Today, I ventured into Wal-Mart with my brood at prime time for getting an errand done–past the lunch and running amok, and right before naps. I wish that I had, instead, stuck flaming pins into my eye.
Yes, I freely admit that I stepped into a Wal-Mart. A friend of mine who shall remain nameless, although her first name begins with ERICA, convinced me that this cool Wal-Mart in Reidsville has all the things I want, and cheap. Because of past experiences in Wal-Mart, and because I’m just a tad elitist, I’ve avoided the chain and haven’t suffered any horrible consequences thus far. But I figured I’d give it another shot. So there I found myself. In Wal-Mart. In rural North Carolina. On a Saturday. Now, maybe Wal-Mart is always like this. Or maybe I just happened to venture into this store on field trip day for all the crazies in all the state’s mental agencies.
One woman stood in my path when I was wrestling the 2.5 year old back into the seat in the cart while holding the 4.5 year old on my hip. She smiled crazily and said, “Oh, aren’t they pretty,” and I swear she was about to pinch their arms to see if they were fattened up enough to throw into her oven.
At this point, the kids become possessed. I have to battle my way through the toy section, detaching clutching fingers from trikes, threatening time outs, blackmailing, cajoling with promises of treats. I think there must be something in the vents at Wal-Mart. Some toddler consumerist stimulant piped in through the air conditioning, that made my normally very well behaved children act like spoiled ranting minions straight from the loins of Satan.
Sweat is starting to accumulate on my forehead and under my arms, and I can feel myself grinding my teeth. I lose my sense of direction in the vastness of this so-called SuperCenter, so I stop to ask a Wal-Mart associate for the location of the handbags. I think she may have been a zombie. Truly. There was this dead look in her eye as she pointed the way. And she could barely communicate the location, having, perhaps no word in her vocabulary like “aisle” or “row.” I expected her to all of a sudden come at me screaming “brains!”
So I’m off, after receiving some vague idea of where to go. But the voyage is long and wearisome. Where do these people come from who frequent Wal-Mart? Blocking my way in the aisles are people who walk side by side, in no particular hurry and completely unaware that there are, you know, OTHER people in the store who may have to travel in the same direction. People who stand in the middle of the aisle while reading the ingredients on a product, either ignoring me and my efforts to steer my cart full of wailing children around them or just being plain evil.

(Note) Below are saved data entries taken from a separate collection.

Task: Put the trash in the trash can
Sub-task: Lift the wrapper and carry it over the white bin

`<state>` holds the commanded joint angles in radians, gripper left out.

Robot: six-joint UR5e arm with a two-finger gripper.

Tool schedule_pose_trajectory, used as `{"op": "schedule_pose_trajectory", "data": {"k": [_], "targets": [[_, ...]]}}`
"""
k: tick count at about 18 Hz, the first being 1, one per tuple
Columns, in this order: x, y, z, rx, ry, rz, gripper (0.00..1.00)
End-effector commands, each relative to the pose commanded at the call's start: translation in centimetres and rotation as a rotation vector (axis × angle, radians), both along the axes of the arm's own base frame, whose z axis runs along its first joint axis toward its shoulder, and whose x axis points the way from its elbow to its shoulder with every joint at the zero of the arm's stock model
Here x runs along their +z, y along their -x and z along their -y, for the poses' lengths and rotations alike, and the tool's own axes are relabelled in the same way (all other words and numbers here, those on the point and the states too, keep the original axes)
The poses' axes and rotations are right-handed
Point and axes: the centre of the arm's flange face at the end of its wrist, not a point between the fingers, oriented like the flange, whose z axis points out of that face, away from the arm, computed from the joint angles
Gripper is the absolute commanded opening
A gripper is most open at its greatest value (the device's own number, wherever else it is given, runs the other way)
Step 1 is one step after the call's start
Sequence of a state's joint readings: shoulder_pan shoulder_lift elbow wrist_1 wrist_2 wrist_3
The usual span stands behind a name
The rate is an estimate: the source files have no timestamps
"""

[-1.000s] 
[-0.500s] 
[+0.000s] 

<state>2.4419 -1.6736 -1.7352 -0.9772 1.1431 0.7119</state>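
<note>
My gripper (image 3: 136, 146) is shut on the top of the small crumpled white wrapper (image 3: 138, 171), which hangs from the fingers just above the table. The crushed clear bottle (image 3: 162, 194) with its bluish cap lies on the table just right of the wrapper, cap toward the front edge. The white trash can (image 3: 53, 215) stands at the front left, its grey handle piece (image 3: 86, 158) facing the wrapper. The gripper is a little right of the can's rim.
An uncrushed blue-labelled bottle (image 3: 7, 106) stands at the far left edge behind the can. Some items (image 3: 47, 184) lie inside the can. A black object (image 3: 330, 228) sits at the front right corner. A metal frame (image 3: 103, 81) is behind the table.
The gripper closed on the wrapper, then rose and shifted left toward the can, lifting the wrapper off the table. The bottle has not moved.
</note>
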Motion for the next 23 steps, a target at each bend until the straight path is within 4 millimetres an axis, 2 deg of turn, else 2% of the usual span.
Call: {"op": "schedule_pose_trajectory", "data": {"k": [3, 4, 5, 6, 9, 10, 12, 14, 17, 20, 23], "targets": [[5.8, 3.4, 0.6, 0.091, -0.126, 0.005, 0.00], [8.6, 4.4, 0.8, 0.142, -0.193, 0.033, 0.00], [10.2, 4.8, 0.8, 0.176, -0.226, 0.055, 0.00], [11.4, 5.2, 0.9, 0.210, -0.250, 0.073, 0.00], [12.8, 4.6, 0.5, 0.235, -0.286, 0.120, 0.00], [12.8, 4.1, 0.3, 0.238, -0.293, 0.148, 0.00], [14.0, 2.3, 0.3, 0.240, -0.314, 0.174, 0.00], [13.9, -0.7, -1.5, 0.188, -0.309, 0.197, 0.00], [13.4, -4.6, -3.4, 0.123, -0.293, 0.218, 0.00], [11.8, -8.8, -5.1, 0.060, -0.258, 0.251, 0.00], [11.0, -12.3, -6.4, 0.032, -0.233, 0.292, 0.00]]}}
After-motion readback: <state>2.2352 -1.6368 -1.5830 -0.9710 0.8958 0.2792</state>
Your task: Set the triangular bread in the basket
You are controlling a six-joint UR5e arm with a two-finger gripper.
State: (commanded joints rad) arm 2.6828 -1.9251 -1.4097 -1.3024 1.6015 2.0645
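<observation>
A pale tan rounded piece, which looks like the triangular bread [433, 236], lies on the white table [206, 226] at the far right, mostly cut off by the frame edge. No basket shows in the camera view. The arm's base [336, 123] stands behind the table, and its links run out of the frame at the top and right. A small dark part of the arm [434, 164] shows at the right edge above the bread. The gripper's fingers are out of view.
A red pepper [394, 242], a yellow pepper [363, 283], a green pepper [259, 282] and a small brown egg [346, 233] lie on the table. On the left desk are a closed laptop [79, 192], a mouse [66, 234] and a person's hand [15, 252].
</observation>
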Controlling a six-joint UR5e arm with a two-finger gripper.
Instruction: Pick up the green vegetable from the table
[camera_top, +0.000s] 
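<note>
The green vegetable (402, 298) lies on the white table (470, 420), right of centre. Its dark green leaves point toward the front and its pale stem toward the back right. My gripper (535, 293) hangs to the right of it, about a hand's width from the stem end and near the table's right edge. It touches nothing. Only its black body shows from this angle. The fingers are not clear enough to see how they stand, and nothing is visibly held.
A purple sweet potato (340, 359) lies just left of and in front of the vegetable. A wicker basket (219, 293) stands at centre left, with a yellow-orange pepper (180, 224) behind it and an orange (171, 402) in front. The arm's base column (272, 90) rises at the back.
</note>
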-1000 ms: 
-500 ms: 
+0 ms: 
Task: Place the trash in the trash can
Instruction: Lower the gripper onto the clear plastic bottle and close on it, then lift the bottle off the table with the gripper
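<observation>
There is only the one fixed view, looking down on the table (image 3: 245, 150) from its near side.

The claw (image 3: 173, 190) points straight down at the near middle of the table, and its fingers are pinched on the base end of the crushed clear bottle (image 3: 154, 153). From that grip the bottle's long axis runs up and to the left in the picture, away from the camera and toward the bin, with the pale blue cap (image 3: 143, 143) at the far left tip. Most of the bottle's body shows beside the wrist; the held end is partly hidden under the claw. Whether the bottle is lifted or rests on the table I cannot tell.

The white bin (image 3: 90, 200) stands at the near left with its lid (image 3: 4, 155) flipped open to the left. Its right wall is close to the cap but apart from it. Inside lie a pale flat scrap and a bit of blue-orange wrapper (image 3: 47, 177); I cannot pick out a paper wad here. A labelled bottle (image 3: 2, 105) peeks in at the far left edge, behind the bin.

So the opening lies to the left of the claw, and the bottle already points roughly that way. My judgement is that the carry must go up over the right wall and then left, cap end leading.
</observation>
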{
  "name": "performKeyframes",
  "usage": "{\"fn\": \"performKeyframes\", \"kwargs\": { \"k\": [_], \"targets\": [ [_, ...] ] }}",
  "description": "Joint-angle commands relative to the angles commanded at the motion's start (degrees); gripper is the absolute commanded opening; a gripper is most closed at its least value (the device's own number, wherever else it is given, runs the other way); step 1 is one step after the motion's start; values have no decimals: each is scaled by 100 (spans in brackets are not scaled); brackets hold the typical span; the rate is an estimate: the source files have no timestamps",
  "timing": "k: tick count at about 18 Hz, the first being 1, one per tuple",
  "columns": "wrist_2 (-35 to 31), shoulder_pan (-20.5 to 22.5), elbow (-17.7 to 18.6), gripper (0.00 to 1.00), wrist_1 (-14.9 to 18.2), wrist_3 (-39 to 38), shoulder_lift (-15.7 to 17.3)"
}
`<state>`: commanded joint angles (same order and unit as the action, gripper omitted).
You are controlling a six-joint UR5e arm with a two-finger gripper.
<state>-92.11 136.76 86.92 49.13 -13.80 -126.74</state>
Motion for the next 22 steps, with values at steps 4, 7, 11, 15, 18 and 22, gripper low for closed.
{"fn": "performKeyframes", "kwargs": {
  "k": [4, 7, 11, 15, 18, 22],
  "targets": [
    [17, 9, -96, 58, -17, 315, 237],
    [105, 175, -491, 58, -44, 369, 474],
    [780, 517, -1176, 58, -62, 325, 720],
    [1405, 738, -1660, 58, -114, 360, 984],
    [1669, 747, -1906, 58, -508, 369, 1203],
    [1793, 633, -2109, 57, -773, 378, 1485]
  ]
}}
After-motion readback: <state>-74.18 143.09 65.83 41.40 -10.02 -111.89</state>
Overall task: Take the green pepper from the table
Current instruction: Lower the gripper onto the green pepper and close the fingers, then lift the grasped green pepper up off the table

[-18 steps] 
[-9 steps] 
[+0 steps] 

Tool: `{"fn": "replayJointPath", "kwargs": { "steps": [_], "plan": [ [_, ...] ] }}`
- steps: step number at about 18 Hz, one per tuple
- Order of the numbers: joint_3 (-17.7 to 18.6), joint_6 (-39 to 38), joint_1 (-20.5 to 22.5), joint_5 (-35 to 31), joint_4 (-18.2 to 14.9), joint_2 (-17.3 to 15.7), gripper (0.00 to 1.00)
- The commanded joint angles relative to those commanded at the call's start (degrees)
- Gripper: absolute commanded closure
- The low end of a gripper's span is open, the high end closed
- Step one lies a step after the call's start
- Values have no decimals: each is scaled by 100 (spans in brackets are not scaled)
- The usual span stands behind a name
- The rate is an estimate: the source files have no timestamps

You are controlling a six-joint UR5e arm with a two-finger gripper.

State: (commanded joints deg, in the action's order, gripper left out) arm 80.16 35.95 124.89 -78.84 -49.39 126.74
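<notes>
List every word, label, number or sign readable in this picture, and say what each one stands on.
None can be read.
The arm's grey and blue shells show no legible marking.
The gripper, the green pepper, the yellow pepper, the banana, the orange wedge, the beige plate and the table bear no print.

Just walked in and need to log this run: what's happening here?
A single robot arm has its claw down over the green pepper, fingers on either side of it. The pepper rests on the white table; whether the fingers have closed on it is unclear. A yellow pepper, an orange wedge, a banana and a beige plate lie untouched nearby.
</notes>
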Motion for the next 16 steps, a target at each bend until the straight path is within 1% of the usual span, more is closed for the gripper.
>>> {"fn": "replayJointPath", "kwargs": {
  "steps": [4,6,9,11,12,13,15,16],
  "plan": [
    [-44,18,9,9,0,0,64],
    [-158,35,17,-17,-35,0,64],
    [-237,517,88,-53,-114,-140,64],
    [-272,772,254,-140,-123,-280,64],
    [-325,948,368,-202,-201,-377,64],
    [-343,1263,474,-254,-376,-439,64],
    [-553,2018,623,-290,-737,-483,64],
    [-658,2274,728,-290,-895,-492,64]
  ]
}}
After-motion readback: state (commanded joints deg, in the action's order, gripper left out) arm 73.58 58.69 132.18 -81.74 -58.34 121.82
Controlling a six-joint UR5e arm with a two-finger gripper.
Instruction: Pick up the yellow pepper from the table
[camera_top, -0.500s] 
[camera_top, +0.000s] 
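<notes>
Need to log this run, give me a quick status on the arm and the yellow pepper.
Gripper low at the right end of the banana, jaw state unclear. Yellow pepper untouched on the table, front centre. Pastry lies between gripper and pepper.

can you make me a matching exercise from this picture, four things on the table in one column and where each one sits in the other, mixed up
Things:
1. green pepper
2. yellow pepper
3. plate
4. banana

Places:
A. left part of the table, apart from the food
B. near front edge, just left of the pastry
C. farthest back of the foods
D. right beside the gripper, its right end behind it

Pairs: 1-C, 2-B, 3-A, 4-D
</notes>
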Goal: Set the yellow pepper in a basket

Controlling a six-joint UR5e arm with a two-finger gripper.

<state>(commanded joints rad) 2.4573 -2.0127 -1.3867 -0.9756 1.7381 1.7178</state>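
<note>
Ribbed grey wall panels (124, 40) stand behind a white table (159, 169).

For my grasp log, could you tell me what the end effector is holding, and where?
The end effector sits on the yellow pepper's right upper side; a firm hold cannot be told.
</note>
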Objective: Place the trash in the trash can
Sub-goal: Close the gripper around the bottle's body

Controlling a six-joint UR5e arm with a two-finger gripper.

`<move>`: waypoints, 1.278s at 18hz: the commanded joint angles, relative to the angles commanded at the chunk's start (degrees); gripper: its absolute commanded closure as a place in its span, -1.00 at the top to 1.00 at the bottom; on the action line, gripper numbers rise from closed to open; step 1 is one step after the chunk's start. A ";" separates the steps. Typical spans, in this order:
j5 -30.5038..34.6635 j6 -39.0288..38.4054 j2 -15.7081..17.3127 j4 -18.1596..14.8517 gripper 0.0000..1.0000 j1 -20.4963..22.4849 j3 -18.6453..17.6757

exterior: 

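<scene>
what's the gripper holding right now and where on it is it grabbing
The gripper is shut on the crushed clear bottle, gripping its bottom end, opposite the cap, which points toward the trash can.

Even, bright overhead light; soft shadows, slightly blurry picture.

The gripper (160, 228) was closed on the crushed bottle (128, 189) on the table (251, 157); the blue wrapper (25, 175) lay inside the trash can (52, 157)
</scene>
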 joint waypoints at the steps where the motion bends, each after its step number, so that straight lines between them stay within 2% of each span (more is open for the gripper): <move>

And THEN, as I’m coming out the door with tears streaming down both children’s faces, the 41 pound child in my arms and the 24 pound one clinging to my arms from the seat of the cart (barricaded in via the cart’s blessed leash), I see some woman CRAMMING two carts between her van and my Cherokee. I mean, PUSHING the carts between the two vehicles, scraping my truck! And when I finally get there, as I’m trying to get the lump of sobbing four year old into her seat, I see her back up and ALMOST HIT THE FUCKING CART MY BABY IS SITTING IN! Now, my cart was parked behind my truck, so she had to actually angle her behemoth of a van like a villainous idiot to even threaten the same latitude as my cart. So I run to save the child as the driver stops. I think, “Hey, she’s going to get out of her car and come apologize.” No. She stops, evidently to hand her elderly mother (in the passenger seat) a napkin FOR HER ECLAIR.
NEVER AGAIN, Wal-Mart. You keep your crazy. I’ll be saving my sanity in the Target around the corner.